Lastly, beyond the assessment of clinical utility, there is additional evidence that genetic testing, and ApoE specifically, may offer some personal utility. The REVEAL study demonstrated that individuals would be interested in learning the ApoE status.[25] One study shows that approximately 80% of respondents would pursue genetic testing for Alzheimer’s disease if it were paid for by insurers and nearly 59% would undergo testing if there was “at least a $100 out-of-pocket cost for testing.”[26] Similarly, evidence supports that individuals would use ApoE status to inform personal decisions.[27] This study assessed participants’ behaviors and responses to learning their ApoE status, including efforts to obtain long-term care insurance.[28] There is mixed evidence about whether these changes are maintained and realistic. For example, while participants may report that they would obtain long-term care insurance, it is also likely that an individual with a known risk for Alzheimer’s disease may be ineligible for long-term care insurance.[29] Despite this, it does not eliminate the potential that ApoE may offer personal utility – even if the test results would not inform clinical decisions. Previous work has shown that personal utility alone typically does not drive coverage decisions.[30]

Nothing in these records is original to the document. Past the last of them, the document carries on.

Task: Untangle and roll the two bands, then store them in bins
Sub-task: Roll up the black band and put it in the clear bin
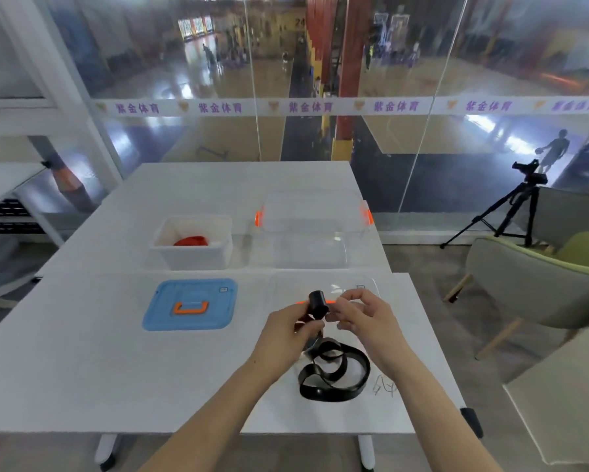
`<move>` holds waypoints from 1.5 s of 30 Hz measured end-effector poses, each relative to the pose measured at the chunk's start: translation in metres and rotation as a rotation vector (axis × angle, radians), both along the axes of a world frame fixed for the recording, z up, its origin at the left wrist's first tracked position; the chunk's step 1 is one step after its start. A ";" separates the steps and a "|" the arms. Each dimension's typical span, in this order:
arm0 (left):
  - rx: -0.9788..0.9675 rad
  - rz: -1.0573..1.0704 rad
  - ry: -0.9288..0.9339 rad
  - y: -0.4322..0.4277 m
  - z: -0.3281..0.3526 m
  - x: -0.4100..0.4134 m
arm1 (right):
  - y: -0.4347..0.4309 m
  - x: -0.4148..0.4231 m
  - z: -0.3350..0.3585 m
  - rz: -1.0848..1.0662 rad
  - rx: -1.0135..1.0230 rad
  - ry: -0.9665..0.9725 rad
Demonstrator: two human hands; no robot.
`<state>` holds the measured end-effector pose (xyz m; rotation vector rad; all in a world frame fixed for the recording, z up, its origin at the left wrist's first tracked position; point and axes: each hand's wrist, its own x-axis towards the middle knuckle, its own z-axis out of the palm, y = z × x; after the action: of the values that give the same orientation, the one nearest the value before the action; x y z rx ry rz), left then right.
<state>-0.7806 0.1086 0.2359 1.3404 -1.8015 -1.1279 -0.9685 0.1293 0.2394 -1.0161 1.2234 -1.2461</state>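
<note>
Your left hand (288,330) and right hand (361,316) pinch the black band (334,373) near the tabletop's (82,369) right edge: one end is a tight roll at your fingertips, and the glossy rest trails in loose loops on the tabletop. The red band (190,240) lies in the white bin (192,255).

Materials and finish, head view.
Black band (334,371): rubbery-looking strip, smooth, slight sheen on its loops; rolled end held up between bare left hand (288,330) and right hand (362,318). Red band (190,240): matt, material cannot be told. White bin (192,257): opaque plastic, matt, smooth. Clear bin (311,229): transparent plastic, glossy, with orange plastic clips. Blue lid (190,327): smooth plastic, low sheen, orange plastic handle. Clear lid (357,289): transparent glossy plastic. Table (82,362): white, smooth, matt top. Chair (538,294): grey cloth-like shell, pale wood legs. Glass wall (320,80): glossy, reflective.
</note>
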 end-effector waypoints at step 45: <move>-0.142 0.040 0.134 -0.022 0.058 0.012 | -0.010 -0.005 0.047 0.130 -0.254 0.451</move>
<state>-0.7686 0.0867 0.2943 1.1852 -1.7168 -1.0234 -0.9733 0.1193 0.2863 -1.6021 1.3292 -1.1216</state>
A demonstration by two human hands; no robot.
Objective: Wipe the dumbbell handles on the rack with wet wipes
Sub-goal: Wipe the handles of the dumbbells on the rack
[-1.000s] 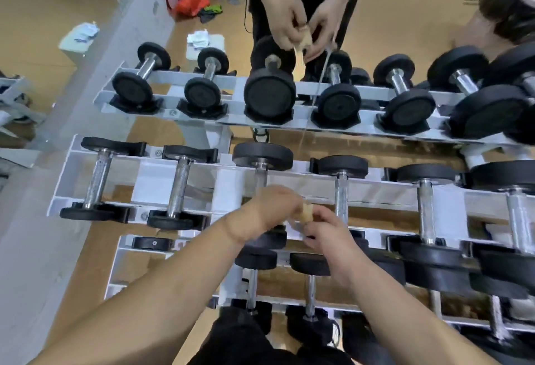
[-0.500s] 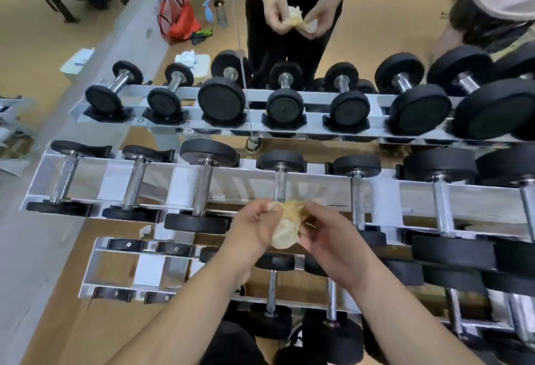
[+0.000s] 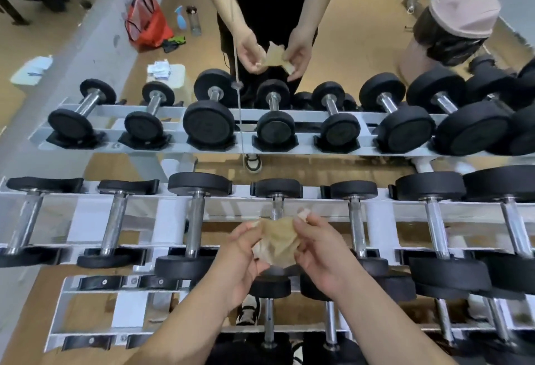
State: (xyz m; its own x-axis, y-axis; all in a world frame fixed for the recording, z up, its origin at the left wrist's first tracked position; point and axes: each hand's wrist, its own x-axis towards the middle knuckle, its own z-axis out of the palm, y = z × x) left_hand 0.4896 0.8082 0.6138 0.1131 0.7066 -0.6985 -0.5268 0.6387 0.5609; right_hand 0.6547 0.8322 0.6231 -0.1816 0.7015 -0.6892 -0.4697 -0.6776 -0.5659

There are several limitations to this study. We reviewed seven policies from the largest payers out of over 200 private payers. While these payers represented 113 million covered lives, the results could differ across private payers or Medicare/Medicaid policies not included in this review. Additionally, we did not evaluate outcomes of requests for ApoE genetic testing by plan members or their clinicians, and thus we do not know if payers applied their written policy to actual claims for testing. Therefore, this data is not broadly generalizable. Our future studies will broaden the number of payers and consider genetic risk factors for early-onset dementia and other dementias. Despite these limitations, the themes identified in our analysis provides insight into whether private payer policies would support ApoE testing as the field further evolves.

This study serves as an initial step in considering private payer coverage decisions for ApoE. The results here provide important themes regarding the rationales that support coverage decisions. These rationales and the pre-authorization criteria will be important in determining whether coverage policies should be revised in the context of the evolving field.